DATASET SECTION>

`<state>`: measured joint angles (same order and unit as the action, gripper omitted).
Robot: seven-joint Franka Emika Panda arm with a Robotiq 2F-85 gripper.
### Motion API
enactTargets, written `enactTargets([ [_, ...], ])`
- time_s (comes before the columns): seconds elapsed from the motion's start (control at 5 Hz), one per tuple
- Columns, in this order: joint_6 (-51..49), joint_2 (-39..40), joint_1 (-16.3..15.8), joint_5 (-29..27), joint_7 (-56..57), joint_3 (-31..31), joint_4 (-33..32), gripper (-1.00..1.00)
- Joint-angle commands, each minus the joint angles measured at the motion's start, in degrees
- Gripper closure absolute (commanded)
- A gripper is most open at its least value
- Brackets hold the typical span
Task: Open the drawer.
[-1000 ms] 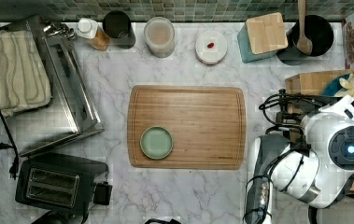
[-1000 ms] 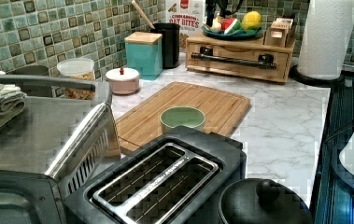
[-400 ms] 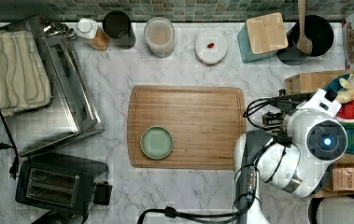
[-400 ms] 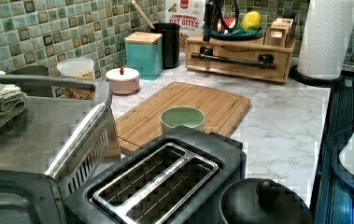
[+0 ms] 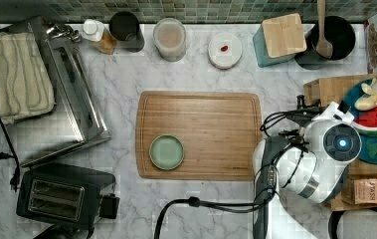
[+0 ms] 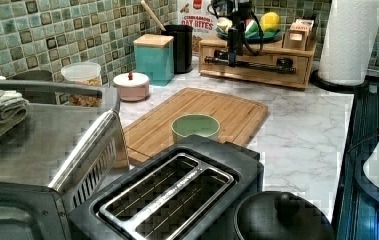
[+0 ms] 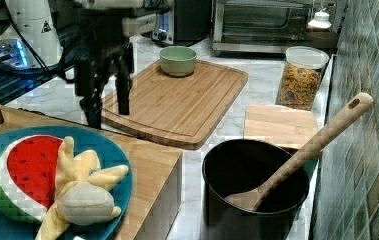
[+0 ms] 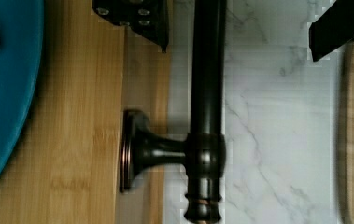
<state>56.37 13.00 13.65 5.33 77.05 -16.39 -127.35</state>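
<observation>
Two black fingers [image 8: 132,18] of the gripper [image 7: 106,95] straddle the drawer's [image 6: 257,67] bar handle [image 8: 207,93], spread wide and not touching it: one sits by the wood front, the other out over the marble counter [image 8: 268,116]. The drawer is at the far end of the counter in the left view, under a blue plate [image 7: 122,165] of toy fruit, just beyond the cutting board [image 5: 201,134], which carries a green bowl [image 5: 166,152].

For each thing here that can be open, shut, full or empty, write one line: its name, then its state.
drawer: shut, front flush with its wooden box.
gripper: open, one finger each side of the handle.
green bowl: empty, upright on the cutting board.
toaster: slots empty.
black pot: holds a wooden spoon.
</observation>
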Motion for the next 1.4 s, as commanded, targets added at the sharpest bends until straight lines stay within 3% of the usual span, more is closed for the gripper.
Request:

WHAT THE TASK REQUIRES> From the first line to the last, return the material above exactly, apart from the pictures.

SOLUTION BELOW>
`<state>`: measured joint angles (same order and unit as the action, gripper omitted).
Robot: seven-joint Franka Emika Panda arm with a Robotiq 2F-85 gripper.
### Motion API
enactTargets, written `enactTargets([ [_, ...], ])`
- time_s (comes before the columns): seconds elapsed from the motion's start (control at 5 Hz), one per tuple
- Columns, in this order: joint_6 (-51..49), joint_2 (-39..40), joint_1 (-16.3..15.8), joint_5 (-29..27), joint_7 (-56..57), joint_3 (-31..31), joint_4 (-33..32), gripper (-1.00..1.00)
- Joint-angle commands, each minus the joint angles measured at the motion's start, in degrees
- Gripper closure absolute (commanded)
- A gripper is most open at its least value
- Brackets hold the typical span
Task: Open the drawer.
[-1000 ms] 
[-1000 ms] 
[-400 ms] 
[-400 ms] 
[+0 ms] 
[+0 ms] 
[+0 ms] 
[+0 ms] 
<state>56.37 13.00 13.65 5.33 77.05 -16.39 -127.35</state>
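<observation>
Two black fingers [image 8: 132,18] of the gripper [image 7: 106,95] straddle the drawer's [image 6: 257,67] bar handle [image 8: 207,93], spread wide and not touching it: one sits by the wood front, the other out over the marble counter [image 8: 268,116]. The drawer is at the far end of the counter in the left view, under a blue plate [image 7: 122,165] of toy fruit, just beyond the cutting board [image 5: 201,134], which carries a green bowl [image 5: 166,152].

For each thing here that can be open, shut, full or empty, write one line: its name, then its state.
drawer: shut, front flush with its wooden box.
gripper: open, one finger each side of the handle.
green bowl: empty, upright on the cutting board.
toaster: slots empty.
black pot: holds a wooden spoon.
</observation>
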Motion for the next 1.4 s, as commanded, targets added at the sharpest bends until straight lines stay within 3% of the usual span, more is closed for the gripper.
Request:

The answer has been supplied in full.